◆ **Data supplied**

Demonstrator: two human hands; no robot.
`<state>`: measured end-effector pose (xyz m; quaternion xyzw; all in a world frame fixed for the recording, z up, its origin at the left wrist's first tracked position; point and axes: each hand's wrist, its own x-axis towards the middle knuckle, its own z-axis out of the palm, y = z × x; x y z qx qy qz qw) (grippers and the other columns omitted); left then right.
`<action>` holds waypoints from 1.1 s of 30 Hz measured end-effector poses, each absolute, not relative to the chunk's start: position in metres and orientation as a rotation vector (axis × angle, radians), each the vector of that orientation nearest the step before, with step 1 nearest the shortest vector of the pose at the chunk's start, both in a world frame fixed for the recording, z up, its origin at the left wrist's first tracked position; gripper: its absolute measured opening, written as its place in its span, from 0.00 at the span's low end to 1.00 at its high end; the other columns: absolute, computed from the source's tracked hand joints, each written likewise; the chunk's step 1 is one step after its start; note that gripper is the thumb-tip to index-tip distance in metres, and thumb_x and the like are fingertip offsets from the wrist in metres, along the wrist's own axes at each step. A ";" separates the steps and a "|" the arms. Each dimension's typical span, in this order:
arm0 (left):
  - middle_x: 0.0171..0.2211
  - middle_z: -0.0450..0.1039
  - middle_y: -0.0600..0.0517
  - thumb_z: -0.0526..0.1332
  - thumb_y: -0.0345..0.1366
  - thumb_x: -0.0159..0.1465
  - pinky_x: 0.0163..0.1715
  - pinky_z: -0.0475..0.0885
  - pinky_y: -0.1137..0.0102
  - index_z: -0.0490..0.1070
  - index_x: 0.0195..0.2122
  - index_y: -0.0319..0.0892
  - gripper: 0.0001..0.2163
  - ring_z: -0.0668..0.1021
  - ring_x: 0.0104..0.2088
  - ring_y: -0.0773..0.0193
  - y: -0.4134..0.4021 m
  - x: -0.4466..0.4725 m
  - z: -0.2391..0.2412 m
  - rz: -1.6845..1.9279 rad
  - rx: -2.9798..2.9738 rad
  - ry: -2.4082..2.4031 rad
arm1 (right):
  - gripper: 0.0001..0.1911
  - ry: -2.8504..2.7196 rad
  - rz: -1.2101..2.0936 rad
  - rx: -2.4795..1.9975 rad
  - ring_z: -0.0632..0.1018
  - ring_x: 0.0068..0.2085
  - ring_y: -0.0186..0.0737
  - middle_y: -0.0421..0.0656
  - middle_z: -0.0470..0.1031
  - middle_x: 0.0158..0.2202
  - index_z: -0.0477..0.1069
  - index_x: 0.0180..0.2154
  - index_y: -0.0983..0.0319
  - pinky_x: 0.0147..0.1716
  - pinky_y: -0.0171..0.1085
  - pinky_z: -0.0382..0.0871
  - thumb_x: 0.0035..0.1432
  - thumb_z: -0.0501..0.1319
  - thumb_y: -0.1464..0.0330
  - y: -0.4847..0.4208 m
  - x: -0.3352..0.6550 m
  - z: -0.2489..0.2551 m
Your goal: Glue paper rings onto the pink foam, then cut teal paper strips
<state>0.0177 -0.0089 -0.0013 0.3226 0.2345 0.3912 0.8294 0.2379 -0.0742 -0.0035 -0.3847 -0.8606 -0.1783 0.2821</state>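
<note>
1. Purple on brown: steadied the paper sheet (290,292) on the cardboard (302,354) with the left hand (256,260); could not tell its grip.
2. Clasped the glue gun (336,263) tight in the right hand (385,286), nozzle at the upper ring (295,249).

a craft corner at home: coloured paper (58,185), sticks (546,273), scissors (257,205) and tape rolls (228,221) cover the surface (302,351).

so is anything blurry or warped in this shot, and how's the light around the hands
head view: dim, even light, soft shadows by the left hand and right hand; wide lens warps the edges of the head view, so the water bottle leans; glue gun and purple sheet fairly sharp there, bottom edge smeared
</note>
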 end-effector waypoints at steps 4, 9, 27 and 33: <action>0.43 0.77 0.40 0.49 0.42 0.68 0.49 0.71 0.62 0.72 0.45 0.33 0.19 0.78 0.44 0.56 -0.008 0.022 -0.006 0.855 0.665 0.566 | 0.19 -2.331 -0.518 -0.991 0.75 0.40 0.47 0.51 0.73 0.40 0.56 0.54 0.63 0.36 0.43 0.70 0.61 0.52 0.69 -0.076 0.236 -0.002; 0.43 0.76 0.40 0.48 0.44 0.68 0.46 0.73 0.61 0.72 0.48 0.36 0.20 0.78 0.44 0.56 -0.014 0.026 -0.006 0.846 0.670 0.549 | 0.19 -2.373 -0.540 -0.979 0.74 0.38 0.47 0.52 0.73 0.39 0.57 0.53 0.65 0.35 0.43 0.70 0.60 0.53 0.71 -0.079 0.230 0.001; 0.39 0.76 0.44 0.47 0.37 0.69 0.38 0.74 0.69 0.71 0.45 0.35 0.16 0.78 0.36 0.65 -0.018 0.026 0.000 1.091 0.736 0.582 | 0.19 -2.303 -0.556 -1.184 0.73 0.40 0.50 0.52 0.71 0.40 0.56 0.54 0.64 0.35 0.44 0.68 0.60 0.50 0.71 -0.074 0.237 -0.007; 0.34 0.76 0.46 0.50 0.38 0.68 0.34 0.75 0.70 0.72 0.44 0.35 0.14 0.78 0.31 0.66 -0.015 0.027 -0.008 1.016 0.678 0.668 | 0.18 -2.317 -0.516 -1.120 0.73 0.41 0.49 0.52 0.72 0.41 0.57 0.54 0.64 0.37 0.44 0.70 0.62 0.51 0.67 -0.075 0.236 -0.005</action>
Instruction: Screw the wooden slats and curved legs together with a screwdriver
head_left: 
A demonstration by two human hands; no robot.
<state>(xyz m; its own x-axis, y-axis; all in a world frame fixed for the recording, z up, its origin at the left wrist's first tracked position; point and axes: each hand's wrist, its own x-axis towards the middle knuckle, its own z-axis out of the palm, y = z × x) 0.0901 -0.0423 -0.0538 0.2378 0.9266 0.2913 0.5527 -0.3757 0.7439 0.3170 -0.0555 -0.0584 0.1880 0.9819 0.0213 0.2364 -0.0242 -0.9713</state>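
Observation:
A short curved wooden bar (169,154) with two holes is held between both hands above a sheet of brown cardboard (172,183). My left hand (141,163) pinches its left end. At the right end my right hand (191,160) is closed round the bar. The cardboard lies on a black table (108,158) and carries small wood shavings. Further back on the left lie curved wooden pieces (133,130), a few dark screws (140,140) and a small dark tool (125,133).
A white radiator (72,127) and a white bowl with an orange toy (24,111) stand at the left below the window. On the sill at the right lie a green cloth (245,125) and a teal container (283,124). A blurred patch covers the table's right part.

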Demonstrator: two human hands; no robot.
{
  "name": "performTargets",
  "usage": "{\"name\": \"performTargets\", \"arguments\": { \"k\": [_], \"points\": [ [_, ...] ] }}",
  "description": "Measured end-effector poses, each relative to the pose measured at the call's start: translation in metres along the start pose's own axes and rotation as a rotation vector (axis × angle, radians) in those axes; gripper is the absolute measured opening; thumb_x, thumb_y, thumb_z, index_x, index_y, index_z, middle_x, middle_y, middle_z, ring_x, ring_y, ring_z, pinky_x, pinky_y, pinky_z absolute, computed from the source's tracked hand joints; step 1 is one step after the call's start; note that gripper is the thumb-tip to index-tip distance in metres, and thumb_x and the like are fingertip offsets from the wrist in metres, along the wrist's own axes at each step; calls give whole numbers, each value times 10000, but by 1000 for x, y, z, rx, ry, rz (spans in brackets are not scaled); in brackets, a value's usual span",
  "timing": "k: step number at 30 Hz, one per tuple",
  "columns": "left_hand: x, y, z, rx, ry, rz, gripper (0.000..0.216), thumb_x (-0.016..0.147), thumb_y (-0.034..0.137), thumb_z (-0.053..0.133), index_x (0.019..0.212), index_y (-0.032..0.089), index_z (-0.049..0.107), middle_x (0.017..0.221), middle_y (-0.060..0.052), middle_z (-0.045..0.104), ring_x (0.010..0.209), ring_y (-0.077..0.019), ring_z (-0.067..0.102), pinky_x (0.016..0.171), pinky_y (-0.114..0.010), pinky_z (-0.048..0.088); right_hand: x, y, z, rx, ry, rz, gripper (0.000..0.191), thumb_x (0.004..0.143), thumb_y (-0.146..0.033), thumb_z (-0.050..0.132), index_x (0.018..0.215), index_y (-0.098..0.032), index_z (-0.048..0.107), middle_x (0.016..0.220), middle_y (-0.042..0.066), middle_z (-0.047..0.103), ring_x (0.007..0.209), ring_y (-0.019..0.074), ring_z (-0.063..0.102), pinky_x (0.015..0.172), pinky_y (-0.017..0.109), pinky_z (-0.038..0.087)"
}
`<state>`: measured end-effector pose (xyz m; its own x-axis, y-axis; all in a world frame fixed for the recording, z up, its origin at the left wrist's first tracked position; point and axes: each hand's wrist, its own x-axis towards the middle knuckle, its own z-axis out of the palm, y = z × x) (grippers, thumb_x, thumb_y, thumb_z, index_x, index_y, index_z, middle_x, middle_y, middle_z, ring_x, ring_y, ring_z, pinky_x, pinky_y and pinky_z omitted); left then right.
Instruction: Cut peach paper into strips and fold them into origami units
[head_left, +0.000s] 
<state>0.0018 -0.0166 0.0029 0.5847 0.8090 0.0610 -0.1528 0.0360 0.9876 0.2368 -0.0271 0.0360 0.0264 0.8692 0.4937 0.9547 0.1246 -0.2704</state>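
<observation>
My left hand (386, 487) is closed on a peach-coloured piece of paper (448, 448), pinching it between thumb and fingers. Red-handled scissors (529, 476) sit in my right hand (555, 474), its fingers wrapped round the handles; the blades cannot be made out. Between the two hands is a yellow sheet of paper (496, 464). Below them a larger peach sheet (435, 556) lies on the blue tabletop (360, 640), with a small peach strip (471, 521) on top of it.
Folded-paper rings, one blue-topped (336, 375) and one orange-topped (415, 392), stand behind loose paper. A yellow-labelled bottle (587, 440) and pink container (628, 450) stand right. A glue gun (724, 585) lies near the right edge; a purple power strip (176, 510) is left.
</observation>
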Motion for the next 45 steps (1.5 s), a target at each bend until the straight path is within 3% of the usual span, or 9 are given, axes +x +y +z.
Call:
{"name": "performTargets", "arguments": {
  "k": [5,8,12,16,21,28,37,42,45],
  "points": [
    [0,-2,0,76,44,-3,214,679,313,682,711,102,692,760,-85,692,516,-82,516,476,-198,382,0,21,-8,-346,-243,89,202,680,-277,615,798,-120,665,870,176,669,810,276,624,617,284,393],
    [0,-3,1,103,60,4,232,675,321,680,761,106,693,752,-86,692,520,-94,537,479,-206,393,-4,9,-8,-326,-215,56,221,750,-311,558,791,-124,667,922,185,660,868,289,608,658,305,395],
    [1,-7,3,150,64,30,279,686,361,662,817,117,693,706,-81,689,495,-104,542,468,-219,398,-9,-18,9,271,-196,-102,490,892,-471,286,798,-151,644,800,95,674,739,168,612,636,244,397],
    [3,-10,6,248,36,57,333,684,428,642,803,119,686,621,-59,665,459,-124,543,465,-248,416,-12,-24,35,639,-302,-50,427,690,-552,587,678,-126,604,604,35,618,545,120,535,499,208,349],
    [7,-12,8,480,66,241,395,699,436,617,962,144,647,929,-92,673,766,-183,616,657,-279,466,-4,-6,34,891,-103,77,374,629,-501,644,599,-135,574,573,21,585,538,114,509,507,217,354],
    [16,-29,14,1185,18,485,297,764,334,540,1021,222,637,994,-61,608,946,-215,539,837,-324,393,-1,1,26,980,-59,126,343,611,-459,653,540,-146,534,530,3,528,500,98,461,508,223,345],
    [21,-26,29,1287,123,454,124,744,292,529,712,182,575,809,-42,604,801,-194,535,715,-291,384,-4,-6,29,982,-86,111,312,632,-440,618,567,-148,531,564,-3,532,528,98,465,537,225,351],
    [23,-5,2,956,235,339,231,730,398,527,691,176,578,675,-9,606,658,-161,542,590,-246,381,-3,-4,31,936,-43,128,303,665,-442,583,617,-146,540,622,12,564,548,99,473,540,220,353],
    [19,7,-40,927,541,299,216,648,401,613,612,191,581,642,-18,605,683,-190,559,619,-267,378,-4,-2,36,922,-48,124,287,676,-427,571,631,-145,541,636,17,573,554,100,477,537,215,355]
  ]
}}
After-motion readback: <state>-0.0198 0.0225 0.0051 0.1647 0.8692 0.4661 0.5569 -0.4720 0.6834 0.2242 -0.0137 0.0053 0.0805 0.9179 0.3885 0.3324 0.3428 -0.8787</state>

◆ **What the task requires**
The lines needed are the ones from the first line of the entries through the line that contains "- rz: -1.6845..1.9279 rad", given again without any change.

◆ **Response area**
Demonstrator: two human hands; no robot.
`<state>`: measured end-effector pose (xyz m; quaternion xyzw; all in a world frame fixed for the recording, z up, its origin at the left wrist's first tracked position; point and axes: each hand's wrist, its own x-axis towards the middle knuckle, its own z-axis out of the palm, y = z × x; x y z qx qy qz qw) (grippers and the other columns omitted); left then right.
`<action>` holds waypoints from 1.1 s of 30 Hz measured end-effector poses, each absolute, not relative to the chunk's start: position in metres and orientation as a rotation vector (axis × angle, radians), each the vector of that orientation nearest the step before, with step 1 nearest the shortest vector of the pose at the chunk's start, both in a world frame fixed for the recording, z up, its origin at the left wrist's first tracked position; gripper: its absolute measured opening, written as its place in its span, from 0.00 at the span's low end to 1.00 at its high end; the other columns: absolute, computed from the source's tracked hand joints, each written likewise; the chunk's step 1 is one step after its start; note that gripper is the thumb-tip to index-tip distance in metres, and thumb_x and the like are fingertip offsets from the wrist in metres, along the wrist's own axes at each step. A ";" separates the steps and a "|" the arms. Each dimension's typical span, in this order:
arm0 (left):
  - middle_x: 0.0171..0.2211
  - middle_z: -0.0450..0.1039
  - middle_y: -0.0600..0.0517
  - thumb_z: -0.0526..0.1332
  - thumb_y: -0.0345..0.1366
  - thumb_x: -0.0159..0.1465
  - pinky_x: 0.0163..0.1715
  - pinky_z: -0.0475..0.0885
  - pinky_y: -0.1137..0.0102
  - index_z: -0.0490..0.1070
  - index_x: 0.0195..0.2122
  - index_y: -0.0319..0.0892
  - gripper: 0.0001..0.2163
  - ring_z: -0.0668..0.1021
  - ring_x: 0.0104..0.2088
  - ring_y: -0.0773..0.0193
  - y: -0.4134..0.4021 m
  - x: -0.4466..0.4725 m
  - z: -0.2391..0.2412 m
  - rz: -1.6845..1.9279 rad

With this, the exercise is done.